**Aim of the exercise**
Count the lines below that hold the string "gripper". Give only that number.

**Source data**
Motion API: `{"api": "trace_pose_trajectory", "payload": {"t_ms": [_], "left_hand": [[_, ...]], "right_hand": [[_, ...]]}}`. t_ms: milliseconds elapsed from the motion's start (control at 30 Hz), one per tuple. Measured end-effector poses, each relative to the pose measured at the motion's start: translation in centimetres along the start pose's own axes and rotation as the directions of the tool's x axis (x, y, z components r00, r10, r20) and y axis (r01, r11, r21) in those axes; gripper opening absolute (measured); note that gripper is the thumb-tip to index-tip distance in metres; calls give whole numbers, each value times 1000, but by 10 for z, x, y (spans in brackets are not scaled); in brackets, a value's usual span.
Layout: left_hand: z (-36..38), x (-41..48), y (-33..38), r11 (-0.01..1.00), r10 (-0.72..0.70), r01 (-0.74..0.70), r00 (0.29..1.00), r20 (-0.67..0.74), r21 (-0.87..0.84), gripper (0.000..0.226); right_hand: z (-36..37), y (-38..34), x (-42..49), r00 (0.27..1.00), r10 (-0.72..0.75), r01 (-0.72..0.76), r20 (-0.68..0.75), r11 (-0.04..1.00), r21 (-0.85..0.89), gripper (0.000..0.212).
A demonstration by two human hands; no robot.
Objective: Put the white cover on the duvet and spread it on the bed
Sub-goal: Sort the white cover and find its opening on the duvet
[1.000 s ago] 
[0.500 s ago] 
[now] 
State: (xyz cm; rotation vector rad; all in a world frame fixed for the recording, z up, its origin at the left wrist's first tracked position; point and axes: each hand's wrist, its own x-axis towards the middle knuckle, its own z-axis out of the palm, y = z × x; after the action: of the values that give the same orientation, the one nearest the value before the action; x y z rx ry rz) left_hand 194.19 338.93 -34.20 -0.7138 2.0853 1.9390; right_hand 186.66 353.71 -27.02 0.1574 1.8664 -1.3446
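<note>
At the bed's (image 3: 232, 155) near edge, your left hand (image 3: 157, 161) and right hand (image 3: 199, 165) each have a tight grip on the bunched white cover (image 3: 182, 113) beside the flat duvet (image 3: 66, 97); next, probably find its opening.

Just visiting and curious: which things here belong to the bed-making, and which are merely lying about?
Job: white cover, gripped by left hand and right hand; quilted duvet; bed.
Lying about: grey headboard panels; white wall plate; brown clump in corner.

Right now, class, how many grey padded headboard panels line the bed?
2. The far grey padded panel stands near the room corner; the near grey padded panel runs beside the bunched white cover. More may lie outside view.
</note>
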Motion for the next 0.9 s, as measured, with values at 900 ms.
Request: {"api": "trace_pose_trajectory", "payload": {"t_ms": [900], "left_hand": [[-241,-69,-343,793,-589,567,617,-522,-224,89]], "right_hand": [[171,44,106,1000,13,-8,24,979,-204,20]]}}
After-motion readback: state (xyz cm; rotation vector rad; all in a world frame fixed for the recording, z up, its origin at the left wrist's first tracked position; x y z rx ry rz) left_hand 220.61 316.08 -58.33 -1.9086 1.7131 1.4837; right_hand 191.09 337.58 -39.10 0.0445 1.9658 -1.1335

**Expected answer**
2